_Given information_.
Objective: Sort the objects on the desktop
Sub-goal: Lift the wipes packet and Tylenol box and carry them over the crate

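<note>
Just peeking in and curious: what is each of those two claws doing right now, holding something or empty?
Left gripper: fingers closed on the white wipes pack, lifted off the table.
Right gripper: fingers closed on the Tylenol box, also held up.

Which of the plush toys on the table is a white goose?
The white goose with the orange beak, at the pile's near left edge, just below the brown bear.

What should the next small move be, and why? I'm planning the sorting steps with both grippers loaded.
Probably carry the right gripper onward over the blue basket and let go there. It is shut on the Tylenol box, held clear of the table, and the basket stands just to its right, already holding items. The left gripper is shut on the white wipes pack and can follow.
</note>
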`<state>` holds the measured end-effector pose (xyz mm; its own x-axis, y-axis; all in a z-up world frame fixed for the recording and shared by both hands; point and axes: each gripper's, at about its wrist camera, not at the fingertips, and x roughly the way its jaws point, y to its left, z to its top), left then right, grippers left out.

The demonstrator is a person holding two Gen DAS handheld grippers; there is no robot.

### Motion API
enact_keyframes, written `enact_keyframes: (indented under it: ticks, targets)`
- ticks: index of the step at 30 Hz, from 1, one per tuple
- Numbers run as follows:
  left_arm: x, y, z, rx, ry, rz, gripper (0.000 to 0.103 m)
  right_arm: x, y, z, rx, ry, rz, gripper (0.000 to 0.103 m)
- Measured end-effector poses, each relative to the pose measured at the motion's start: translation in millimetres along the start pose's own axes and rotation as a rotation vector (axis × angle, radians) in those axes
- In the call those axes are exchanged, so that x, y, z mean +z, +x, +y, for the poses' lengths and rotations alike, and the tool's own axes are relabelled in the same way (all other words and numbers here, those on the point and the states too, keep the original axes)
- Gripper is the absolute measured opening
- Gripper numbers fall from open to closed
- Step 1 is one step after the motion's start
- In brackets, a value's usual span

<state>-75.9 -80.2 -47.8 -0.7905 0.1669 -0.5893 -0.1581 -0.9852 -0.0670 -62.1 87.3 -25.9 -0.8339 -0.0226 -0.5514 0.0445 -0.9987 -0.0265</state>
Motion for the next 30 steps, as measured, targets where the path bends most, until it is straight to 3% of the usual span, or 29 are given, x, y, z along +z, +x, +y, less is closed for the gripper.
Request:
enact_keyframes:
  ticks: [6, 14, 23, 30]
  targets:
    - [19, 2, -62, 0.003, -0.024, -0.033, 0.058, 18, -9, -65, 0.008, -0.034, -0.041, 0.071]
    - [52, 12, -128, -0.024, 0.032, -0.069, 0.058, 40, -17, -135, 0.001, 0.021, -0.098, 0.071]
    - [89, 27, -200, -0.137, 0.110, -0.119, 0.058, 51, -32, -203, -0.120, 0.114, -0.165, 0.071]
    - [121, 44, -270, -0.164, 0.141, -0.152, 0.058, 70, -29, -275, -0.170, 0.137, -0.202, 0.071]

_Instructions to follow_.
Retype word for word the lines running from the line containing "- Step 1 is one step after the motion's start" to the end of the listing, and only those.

_Solution below_.
- Step 1 is one step after the motion's start
- In brackets, a value's usual span

<state>-75.9 -80.2 -47.8 -0.7905 0.1669 -0.5893 -0.1581 -0.9852 -0.0670 -62.1 87.3 -25.9 -0.8339 -0.0226 -0.5514 0.0445 -0.9987 -0.0265</state>
Motion for the next 30 steps, as measured, targets where the path bends most, until it is straight to 3% of the usual span, or 29 are given, x, y, z along +z, +x, +y, less is closed for the gripper.
Request:
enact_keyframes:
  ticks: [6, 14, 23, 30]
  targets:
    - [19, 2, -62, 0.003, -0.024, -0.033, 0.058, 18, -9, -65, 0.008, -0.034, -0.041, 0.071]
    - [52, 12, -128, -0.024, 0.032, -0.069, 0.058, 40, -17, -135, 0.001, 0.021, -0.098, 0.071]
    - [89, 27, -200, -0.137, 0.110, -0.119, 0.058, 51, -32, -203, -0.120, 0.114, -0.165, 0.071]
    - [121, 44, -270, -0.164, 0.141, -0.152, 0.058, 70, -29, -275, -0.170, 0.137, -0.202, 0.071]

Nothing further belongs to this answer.